TASK REQUIREMENTS -
Search the entries below for the string "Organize" and copy the lines that hold it.

RECORDS TO PROCESS -
....

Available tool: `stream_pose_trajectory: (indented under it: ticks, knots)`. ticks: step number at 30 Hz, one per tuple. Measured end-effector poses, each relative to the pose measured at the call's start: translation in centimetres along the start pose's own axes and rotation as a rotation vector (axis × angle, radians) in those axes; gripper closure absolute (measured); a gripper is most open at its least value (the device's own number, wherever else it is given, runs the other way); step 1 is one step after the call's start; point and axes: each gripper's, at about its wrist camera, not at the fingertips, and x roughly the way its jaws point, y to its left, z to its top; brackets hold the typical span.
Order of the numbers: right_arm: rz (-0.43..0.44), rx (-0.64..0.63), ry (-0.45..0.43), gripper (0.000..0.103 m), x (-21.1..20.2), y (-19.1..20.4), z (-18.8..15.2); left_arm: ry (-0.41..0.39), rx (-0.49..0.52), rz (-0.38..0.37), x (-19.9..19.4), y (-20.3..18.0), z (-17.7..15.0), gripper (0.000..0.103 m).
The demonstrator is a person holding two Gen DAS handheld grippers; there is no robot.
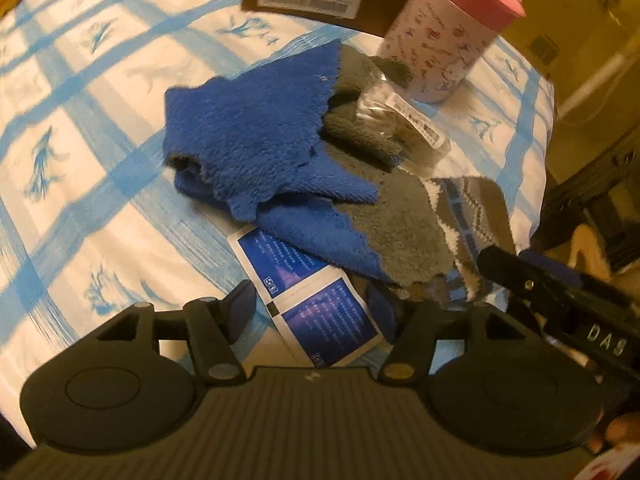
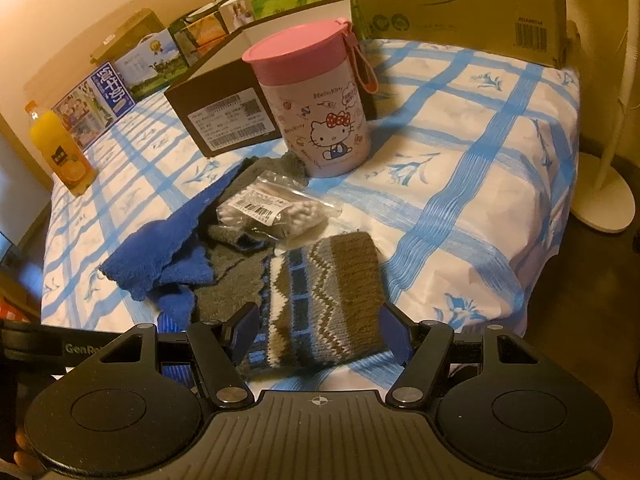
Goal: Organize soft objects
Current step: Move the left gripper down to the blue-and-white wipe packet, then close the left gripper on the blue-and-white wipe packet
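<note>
A blue fleece cloth (image 1: 256, 140) lies crumpled over a grey cloth (image 1: 396, 236) on the blue-checked cover (image 1: 92, 92). A clear bag of cotton swabs (image 2: 276, 212) rests on the grey cloth. Beside them a knitted brown, white and blue sock (image 2: 324, 300) lies flat. My right gripper (image 2: 320, 332) is open, with the sock's near end between its blue pads and not squeezed. My left gripper (image 1: 316, 312) is open low over two joined blue sachets (image 1: 316, 304), which lie flat between its fingers. In the left wrist view the right gripper's black finger (image 1: 496, 260) reaches the sock (image 1: 472, 220).
A pink-lidded cartoon canister (image 2: 324, 112) stands behind the cloths, with a labelled brown box (image 2: 224, 116) behind it. An orange juice bottle (image 2: 60, 152) stands far left, cartons line the back. The cover's edge drops off at right, where a white stand base (image 2: 604, 200) sits on the floor.
</note>
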Motion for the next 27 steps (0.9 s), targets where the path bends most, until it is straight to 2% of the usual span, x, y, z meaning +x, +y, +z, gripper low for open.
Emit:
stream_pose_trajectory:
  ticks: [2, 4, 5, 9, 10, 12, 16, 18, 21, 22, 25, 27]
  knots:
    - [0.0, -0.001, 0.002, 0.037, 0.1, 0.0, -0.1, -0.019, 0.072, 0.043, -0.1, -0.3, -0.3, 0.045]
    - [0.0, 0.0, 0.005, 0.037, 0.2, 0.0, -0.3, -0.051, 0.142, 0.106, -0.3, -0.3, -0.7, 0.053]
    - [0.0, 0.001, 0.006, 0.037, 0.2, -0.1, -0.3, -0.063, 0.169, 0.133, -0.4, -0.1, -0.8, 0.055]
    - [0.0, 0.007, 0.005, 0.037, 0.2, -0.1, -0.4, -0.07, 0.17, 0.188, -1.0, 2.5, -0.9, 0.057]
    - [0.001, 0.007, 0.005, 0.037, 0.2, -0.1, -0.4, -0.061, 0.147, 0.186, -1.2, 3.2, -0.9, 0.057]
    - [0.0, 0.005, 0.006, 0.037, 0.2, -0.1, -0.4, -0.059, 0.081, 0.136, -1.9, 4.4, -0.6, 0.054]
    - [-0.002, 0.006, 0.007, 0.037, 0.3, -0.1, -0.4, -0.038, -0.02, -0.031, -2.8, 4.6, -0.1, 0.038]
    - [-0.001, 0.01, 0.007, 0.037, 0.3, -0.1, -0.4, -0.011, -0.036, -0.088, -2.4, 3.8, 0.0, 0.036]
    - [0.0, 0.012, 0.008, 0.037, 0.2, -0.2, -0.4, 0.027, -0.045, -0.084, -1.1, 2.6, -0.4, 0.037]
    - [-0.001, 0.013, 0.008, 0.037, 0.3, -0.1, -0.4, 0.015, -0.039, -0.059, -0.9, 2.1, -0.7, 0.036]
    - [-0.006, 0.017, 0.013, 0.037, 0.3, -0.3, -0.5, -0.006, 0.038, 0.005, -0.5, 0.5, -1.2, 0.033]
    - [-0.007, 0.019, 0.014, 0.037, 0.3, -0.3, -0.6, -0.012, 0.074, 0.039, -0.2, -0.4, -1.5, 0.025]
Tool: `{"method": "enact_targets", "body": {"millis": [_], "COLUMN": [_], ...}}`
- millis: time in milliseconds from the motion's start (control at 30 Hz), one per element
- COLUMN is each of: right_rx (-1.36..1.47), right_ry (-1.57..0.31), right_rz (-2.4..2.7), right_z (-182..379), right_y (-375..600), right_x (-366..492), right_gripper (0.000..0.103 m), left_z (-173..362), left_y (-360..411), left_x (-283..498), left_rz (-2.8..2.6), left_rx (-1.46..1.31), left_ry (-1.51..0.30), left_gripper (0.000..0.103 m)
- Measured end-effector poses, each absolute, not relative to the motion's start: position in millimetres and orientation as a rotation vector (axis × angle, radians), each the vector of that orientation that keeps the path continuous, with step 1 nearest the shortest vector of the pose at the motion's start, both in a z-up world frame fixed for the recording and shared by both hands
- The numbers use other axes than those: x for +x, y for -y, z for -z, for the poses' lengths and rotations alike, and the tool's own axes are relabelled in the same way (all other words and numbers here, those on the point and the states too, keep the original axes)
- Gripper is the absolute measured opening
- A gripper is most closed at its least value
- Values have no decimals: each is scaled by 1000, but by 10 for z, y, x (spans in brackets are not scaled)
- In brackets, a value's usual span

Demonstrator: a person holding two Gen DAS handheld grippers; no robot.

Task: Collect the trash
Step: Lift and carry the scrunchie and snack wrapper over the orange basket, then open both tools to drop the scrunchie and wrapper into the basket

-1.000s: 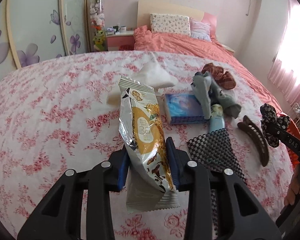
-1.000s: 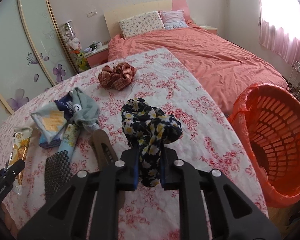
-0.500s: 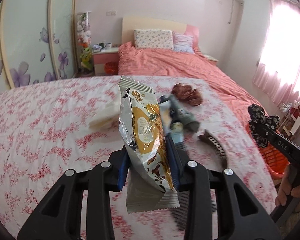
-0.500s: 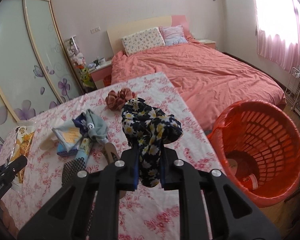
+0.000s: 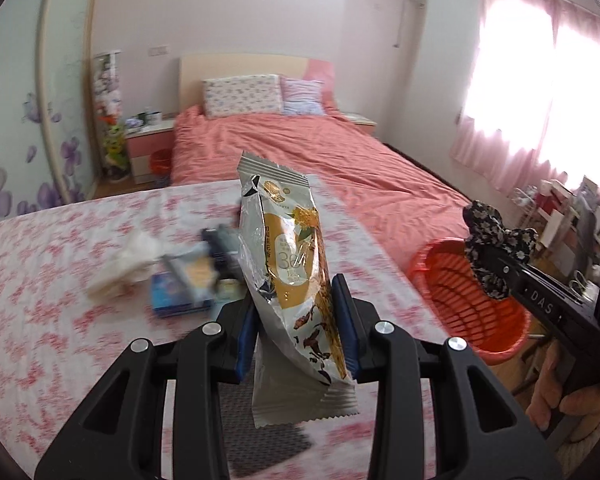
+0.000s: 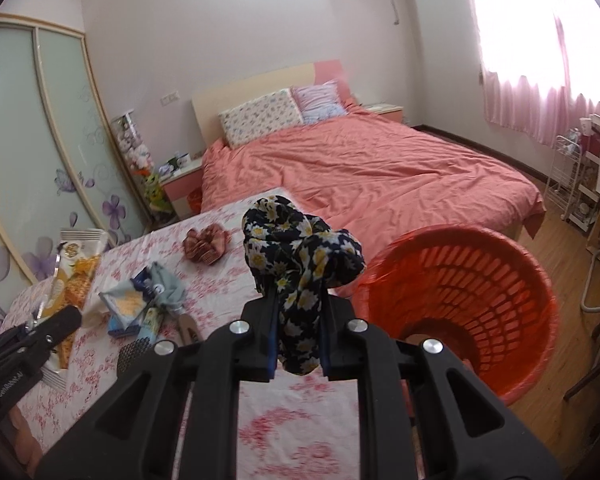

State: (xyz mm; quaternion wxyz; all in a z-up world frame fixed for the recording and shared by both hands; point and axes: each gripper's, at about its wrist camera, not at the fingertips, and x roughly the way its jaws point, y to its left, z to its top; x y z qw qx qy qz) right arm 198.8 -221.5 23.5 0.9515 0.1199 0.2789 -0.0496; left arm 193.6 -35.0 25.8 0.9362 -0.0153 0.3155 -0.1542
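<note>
Both tongs are loaded and you are in the carry step, between pickup and drop.

Left tongs (image 5: 296, 320): closed on the snack wrapper (image 5: 288, 276), a silver and orange foil packet held upright by its lower half, with its crimped bottom edge hanging below the pads. The wrapper is clear of the desk (image 5: 60, 280), which is covered with a pink floral cloth.

Right tongs (image 6: 298, 334): clamped narrow on a dark floral scrunchie (image 6: 300, 256), most of which bunches above the pads. In the right wrist view, the scrunchie sits just left of the orange laundry basket (image 6: 500, 280), which stands on the floor off the desk's far right corner, beside the bed (image 6: 360, 168).

Remaining on the desk: a crumpled tissue (image 5: 124, 264), a blue packet (image 5: 180, 292) under a grey cloth item, a brown scrunchie (image 6: 206, 244), and a black mesh mat (image 6: 134, 350). The left wrist view is motion-blurred, so finer detail there cannot be read.

Next move, as judged:
1. Bring each load over the basket's open mouth, not its rim.
2. Open the tongs only once the item is clearly inside the rim line.
3. Confirm whether the scrunchie counts as trash before releasing it; the wrapper plainly does.
</note>
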Motion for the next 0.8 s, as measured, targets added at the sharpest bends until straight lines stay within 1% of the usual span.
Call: {"method": "enact_targets", "body": {"millis": [333, 533, 800], "right_rx": [318, 371, 430], "right_ry": [-525, -534, -549], "right_rz": [227, 280, 313], "right_z": [-276, -125, 139], "right_y": [2987, 3415, 3888], "right_x": [1768, 1768, 1844], "right_gripper": [16, 16, 16], "left_z": [-181, -96, 61], "left_y": [1234, 1782, 2266], "left_x": [2022, 2118, 2240], "left_rz": [531, 645, 720], "left_rx": [-1, 35, 85], "left_ry": [-674, -682, -723], "left_gripper": [36, 36, 37]}}
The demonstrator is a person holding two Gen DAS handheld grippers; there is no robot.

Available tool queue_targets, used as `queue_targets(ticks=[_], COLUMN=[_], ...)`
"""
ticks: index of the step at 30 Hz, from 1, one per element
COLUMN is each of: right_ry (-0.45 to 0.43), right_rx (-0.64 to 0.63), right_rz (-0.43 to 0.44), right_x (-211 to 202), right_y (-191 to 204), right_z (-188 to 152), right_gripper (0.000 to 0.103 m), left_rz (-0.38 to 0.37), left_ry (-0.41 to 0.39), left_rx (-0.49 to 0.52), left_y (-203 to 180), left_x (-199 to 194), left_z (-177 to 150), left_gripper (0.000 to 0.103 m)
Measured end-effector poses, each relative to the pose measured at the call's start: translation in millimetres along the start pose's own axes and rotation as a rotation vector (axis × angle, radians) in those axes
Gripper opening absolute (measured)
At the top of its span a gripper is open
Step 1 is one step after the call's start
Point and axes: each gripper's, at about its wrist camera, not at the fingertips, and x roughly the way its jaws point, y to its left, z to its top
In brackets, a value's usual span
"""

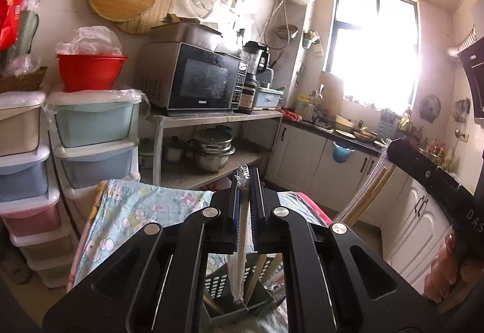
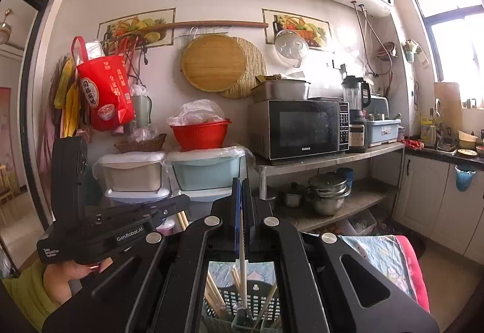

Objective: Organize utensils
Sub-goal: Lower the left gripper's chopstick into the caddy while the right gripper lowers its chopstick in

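Patterned cloth (image 1: 127, 212) covers the counter beneath me, and the dark slotted utensil basket (image 2: 257, 302) sits on it near the edge closest to me, already bristling with loose chopsticks (image 2: 211, 296). My left tool (image 1: 245, 196) is clamped on a wrapped pair of chopsticks (image 1: 240, 248), whose lower end hangs into the basket. My right tool (image 2: 242, 206) is pinched tight on a single pale chopstick (image 2: 242, 260), its tip down among the others. To do this step well, I judge I should keep each stick near upright over one compartment, lower it until the tip is well inside, then loosen the grip gently so nothing tips out or knocks its neighbours.
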Motion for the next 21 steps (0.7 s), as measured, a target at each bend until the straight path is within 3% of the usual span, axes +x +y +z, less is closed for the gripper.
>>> queue_targets(ticks=[21], right_ry=[0.152], right_rx=[0.044], right_rz=[-0.017], right_x=[72.1], right_y=[-19.5], right_z=[-56.1], right_gripper=[0.002], left_rz=[0.036], left_ry=[0.089], left_rx=[0.021], left_y=[7.6], left_x=[58.1], left_z=[-52.2], left_gripper=[0.003])
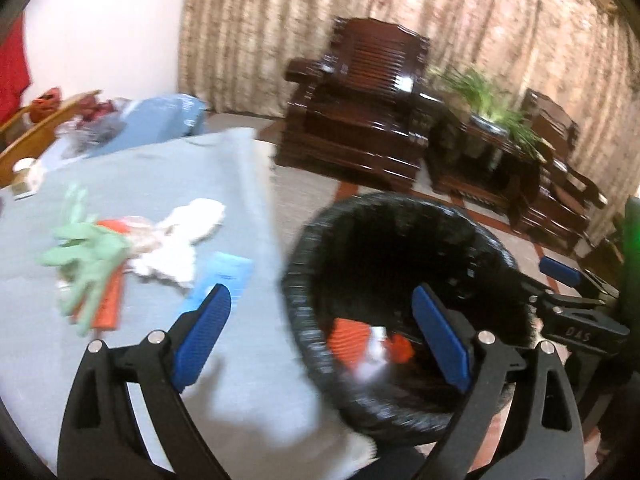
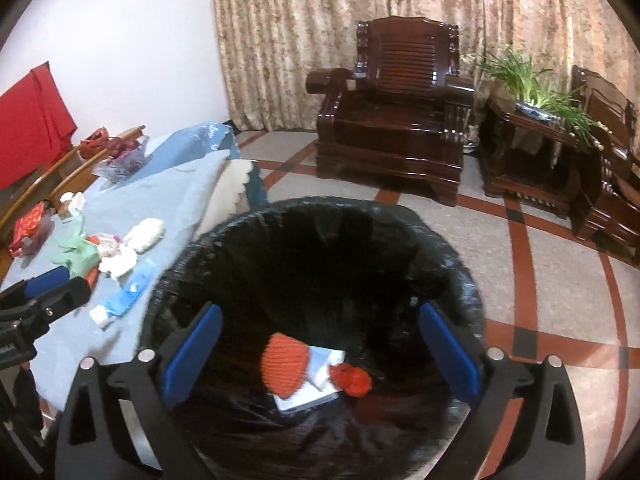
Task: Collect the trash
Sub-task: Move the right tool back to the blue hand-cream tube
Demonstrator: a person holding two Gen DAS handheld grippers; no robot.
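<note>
My right gripper [image 2: 318,350] hangs right over the black-lined trash bin [image 2: 460,280], jaws spread wide, nothing between the blue pads [image 2: 194,350]; my left gripper [image 1: 320,334] also wide open and empty, its right finger over the bin's left rim, its left finger over the table

Inside the bin, at the bottom: orange ribbed piece [image 2: 285,366], white-blue flat box [image 2: 320,380] under it, small red crumpled wrapper [image 2: 354,378] just right of the orange piece

Left of the bin, the table with grey-blue cloth [image 2: 80,320], its edge touching or just beside the bin, can't tell which

Trash left on the cloth, all left of the bin: blue-white tube [image 2: 128,294] nearest the rim, white crumpled tissue [image 2: 120,262] beyond it, pale green paper [image 2: 78,254], orange strip [image 1: 110,300] partly under the green paper, white wad [image 2: 146,234] further back, red foil wrapper [image 2: 30,226] at the far left edge

Beyond the bin: tiled floor with red stripes [image 2: 520,240], dark wooden armchair [image 2: 400,120], low wooden side table with potted plant [image 2: 532,88] right of it, patterned curtain [image 2: 320,20] behind

Left wrist view is motion-blurred
</note>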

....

EXERCISE RESPONSE -
Goal: Organize soft objects
Objective: Organize utensils

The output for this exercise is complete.